Cash (sometimes stylised as Ca$h) is a French crime caper film from 2008, directed by Eric Besnard and starring Jean Dujardin, Jean Reno, Valeria Golino and Alice Taglioni.

==Plot==
A cleaner goes into the office of a banker. He tells the staff to leave then proceeds to change into a suit and place a picture on the desk of two brothers. Lardier, a courier, arrives and the man proceeds to explain to him that he has several financial options available. However a cell phone rings and Lardier hands it over to the man. The caller, who is angry, shouts down the phone. Uncomfortable the man tries to leave but is shot with a silenced pistol several times by Lardier. The man who died was the brother of Cash.

Cash is under surveillance by Lieutenant Julia Molina from Interpol. He is part of a gang who are running a confidence trick on a group of mercenaries – led by Letallec – who think they are buying impeccable printing plates for counterfeiting Euros. On returning to her headquarters, she is informed by her boss, Barnes, that another senior agent, Finley, are both in the running for his job. She asks if she can follow Cash in order to get an arrest that would help her promotional chances. Molina also discovers that Maxime, a master-criminal, is back in town and that her rival has an investigative advantage.

Molina then observes Cash as he begins work on his next victim, Garance, a wealthy heiress. However the mercenaries – who have discovered that the plates are fake – catch up with Cash forcing him to flee through the streets. Molina eventually catches up with Cash in her surveillance vehicle and offers to hide him inside. She then uses this opportunity to force him to take her into his confidence.

Cash explains he is running a con on the wealthy father of this heiress. He asks Molina to accompany him to a charity auction the man is hosting at his home in the country. Following the event, in which Cash paid €18,000 to help protect a hippopotamus in Africa because he started to have feelings for the daughter, the rich father is revealed to be none other than Maxime who ran the charity auction as his own con on Cash and his gang. His "daughter", who turns out to be one of his gang, berates Cash for being such a sucker for love. Maxime also explains that the con was to see whether Cash was smart enough to join his own gang; but he failed. He is told that another man, named Vincent, will have his role. In revenge Cash loses at poker in order to palm off a few fake euro notes to the gloating Vincent, who is picked up later trying to use them at racecourse.

Cash then gets the call that he will join the gang. Maxime explains that they are to do a heist on the French Riviera. They are going to steal €30million worth of untraceable diamonds from a ruthless South African mine owner who is going to use the stones to pay his mercenary army that protects and controls his business interests. Maxime runs through an elaborate plan – to break into the hotel's vault – where each team members plays a pivotal role. In a private moment, Maxime also reveals that he knows Molina's real identity but states she can join in and get her share if she helps.

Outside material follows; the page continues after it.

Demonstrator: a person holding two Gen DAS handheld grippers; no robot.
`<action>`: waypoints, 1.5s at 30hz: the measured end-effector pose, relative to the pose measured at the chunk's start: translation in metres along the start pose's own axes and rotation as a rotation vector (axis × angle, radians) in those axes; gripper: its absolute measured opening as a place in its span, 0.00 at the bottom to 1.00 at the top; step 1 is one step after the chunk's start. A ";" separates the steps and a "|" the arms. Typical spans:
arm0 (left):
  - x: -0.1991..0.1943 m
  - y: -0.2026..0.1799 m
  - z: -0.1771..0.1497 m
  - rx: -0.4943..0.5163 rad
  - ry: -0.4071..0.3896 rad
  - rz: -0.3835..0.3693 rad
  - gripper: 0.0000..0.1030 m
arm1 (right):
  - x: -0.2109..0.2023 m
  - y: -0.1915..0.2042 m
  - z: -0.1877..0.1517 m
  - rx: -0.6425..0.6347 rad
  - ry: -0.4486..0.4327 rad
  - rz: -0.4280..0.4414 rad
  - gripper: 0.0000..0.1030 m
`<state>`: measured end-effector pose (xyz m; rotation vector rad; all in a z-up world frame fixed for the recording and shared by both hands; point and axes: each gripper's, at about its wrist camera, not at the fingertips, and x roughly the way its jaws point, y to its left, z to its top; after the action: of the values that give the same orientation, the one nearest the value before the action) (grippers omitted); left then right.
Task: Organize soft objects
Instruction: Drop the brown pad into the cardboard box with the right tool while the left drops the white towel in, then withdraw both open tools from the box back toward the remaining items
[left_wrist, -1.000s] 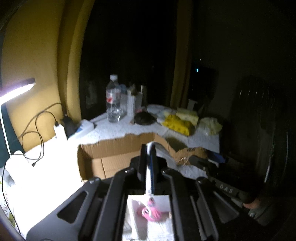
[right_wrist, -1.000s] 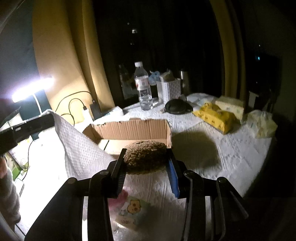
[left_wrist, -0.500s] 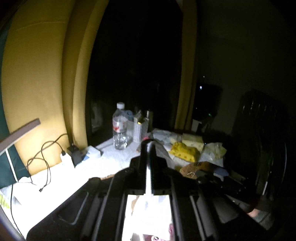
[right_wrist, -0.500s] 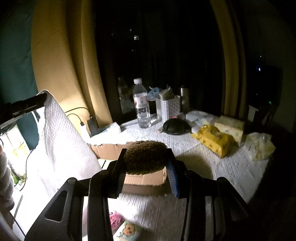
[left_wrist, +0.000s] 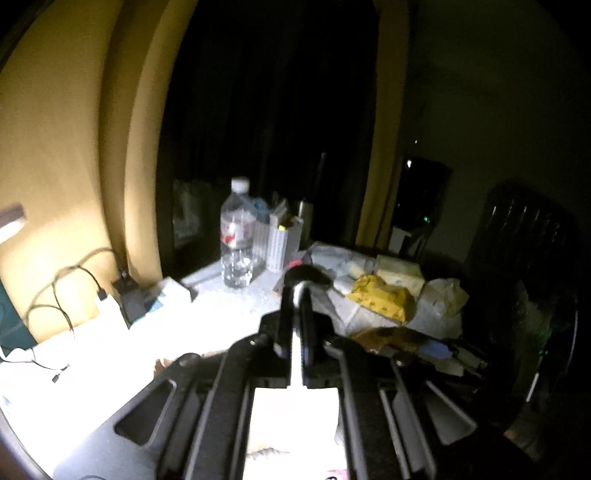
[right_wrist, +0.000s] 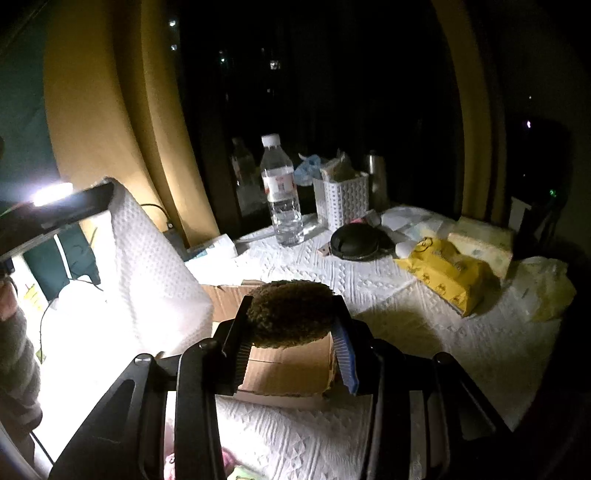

But when Molina returns to Interpol she is greeted by LeBlanc and LeBrun, two charmless agents from Interpol's Internal Affairs division in Brussels, who are looking into the backgrounds of the candidates seeking promotion. They question Molina about her investigations and her methods. They also mention that they are looking into rumors that some of the money seized in raids had gone missing. Molina goes to the pool hall owned by Cash's mentor, François. Cash explains that Maxime now needs all of them for the job. Barnes and Finley pick up Lardier after a tip off. During questioning they start to get around to the killing at the bank a year before. Molina finds LeBlanc and LeBrun waiting in her flat after trashing it looking for evidence in their own investigations.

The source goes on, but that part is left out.